Multiple companies in the manufacturing industry have been piloting the technology to track tools and high-value assets in order to monitor their location and condition throughout the supply chain. One use case, Qualcomm notes, involves the tracking of assets for telecommunications companies. Several such companies, for instance, are in the process of moving antennas, radios and other assets to remote locations as they begin the task of deploying the 5G network.

By applying Qualcomm’s sensors to the assets, and by leveraging Cloudleaf’s software, these businesses can capture and share data regarding where goods are located, as well as the conditions under which they are being stored. Qualcomm’s San Diego headquarters is using the solution for asset management. In late 2020, the company launched the LaaS system to identify the conditions and precise locations of coolers, chillers and other machines, along with items stored in cold storage, and also palletized goods.

Healthcare companies are using the technology to track vaccines. With sensors on cold chain containers, companies can view a vaccine’s location in the supply chain, whether or not temperatures are within the appropriate range, and which ones are set to expire before others. They can then obtain a real-time analysis to understand any changes that need to be made throughout the supply chain. Pandit describes the solution’s analysis data as “predictive, prescriptive and pre-emptive,” adding, “That gives you enough data to make decisions that would not have been available” without the technology.

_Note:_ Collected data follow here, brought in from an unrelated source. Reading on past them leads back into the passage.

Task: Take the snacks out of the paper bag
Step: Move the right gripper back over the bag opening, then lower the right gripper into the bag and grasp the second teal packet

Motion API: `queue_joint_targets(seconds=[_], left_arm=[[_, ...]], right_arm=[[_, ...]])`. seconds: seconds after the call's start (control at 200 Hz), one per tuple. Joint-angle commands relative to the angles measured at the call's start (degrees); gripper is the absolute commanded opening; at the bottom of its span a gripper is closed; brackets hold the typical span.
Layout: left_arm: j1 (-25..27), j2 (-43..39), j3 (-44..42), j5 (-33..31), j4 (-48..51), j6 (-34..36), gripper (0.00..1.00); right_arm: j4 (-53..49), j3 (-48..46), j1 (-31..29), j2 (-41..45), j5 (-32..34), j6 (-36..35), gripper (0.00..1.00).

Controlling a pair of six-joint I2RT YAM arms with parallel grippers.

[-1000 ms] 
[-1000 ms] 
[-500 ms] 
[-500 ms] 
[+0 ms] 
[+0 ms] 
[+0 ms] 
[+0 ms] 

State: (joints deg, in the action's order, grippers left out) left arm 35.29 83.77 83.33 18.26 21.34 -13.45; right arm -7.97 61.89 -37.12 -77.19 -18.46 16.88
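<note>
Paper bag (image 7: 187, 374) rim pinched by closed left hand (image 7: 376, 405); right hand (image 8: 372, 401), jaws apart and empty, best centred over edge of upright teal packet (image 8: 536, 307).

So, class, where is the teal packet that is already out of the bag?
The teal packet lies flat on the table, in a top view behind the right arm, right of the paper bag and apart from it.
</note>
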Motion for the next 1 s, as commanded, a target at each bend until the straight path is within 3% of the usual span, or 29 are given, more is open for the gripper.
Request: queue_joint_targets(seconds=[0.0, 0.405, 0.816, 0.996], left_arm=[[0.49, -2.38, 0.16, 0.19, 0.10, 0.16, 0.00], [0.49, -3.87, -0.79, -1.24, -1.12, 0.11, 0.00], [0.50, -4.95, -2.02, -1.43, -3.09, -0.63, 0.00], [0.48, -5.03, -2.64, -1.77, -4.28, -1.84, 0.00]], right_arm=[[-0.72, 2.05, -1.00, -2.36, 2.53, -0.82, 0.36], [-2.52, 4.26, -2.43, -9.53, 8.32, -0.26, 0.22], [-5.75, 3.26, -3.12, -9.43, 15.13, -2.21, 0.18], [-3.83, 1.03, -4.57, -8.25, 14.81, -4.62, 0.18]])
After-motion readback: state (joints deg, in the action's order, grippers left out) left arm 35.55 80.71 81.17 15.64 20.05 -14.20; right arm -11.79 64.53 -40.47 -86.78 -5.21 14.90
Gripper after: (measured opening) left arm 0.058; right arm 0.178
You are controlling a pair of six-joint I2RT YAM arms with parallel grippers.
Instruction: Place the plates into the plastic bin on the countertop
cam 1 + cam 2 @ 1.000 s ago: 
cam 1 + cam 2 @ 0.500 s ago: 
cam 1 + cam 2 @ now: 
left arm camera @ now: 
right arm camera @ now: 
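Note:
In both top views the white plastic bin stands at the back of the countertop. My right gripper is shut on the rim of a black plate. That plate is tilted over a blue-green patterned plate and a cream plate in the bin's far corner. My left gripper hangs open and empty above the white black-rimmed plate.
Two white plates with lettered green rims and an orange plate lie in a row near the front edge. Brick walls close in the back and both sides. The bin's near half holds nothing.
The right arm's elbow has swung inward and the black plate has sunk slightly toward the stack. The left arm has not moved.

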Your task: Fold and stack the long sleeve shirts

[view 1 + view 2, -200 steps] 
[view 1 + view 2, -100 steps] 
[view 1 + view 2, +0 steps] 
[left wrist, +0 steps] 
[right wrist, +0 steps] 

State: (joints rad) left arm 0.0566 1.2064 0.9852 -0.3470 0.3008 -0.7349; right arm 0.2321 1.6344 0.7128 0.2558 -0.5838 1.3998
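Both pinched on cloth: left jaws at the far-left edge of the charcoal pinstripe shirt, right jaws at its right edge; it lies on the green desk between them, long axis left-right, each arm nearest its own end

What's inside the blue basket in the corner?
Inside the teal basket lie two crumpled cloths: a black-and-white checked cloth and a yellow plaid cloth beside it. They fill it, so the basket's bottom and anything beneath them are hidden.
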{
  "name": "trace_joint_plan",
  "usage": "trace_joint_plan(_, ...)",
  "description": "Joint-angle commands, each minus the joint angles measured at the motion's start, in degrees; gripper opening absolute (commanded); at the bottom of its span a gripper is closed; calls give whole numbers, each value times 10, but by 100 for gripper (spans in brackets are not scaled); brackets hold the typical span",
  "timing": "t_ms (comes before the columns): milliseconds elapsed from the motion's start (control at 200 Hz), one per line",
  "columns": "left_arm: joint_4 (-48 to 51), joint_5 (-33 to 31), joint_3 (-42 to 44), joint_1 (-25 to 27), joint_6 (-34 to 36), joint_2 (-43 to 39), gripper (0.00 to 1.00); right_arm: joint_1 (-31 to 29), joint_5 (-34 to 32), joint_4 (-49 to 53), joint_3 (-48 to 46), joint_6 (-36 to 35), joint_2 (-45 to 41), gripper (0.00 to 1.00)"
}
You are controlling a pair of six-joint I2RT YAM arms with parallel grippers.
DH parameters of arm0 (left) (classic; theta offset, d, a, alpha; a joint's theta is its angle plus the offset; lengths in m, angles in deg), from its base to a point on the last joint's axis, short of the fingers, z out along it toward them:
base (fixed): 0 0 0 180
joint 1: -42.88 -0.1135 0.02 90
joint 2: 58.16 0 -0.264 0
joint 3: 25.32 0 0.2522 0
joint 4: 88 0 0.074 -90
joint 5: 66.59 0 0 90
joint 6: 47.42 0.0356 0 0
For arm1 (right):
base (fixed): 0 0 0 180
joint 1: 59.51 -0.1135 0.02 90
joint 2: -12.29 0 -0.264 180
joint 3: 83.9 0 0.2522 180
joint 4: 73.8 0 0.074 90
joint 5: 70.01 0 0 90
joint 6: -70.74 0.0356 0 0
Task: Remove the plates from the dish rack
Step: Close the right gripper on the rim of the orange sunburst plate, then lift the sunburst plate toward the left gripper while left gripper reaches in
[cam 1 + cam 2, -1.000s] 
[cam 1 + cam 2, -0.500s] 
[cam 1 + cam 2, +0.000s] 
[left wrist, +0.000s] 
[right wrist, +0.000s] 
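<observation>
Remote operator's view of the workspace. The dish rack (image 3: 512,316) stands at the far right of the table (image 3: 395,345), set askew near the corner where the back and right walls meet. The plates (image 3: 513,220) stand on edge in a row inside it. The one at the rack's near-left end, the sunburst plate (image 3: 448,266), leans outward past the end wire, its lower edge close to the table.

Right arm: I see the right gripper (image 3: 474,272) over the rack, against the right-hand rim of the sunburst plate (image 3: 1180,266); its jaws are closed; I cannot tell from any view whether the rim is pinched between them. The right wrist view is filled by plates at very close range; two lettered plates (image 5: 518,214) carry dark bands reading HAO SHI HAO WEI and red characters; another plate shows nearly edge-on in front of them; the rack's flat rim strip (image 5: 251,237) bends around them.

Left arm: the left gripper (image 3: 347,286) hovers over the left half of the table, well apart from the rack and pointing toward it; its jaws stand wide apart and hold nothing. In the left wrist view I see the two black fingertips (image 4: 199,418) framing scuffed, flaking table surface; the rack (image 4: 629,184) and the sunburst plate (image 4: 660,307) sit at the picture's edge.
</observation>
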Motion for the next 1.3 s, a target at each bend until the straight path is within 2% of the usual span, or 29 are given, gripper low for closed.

To enable the analytics, Veerina says, Cloudleaf captures data and provides its AI and ML insights to create business rules which can then be acted upon. This can include understanding when something has passed through a geofence, is experiencing delays or has exceeded acceptable temperature parameters. Operations personnel can proactively take action and thereby reduce the risk of needing to dispose of items, ultimately reducing waste.

Data can be shared across an ecosystem, and users can provide a portal for each customer or stakeholder in that ecosystem. “All get to see that same truth to know exactly what is going on with that product,” Veerina states. “At the end of the day, you’re solving a specific challenge,” Pandit adds, whether it’s a complex supply chain of goods from manufacturing in Taiwan to end users around the world, or a simple system tracking goods within a single water-bottling plant.

In addition to reducing waste, the solution is aimed at ensuring the timely delivery of goods, improving the customer experience, increasing efficiency and boosting sustainability. “We have a holistic end-to-end approach that takes out the major complexity for the end user,” Veerina says. “That makes it easier for them to focus on what matters,” such as making or delivering quality products.

Although the companies say the COVID-19 pandemic has accelerated the need for such a solution, the technology will continue to benefit businesses after the crisis has passed. “We are here for the long run,” Pandit states. “This is something we really feel is going to change how the industry does its business.”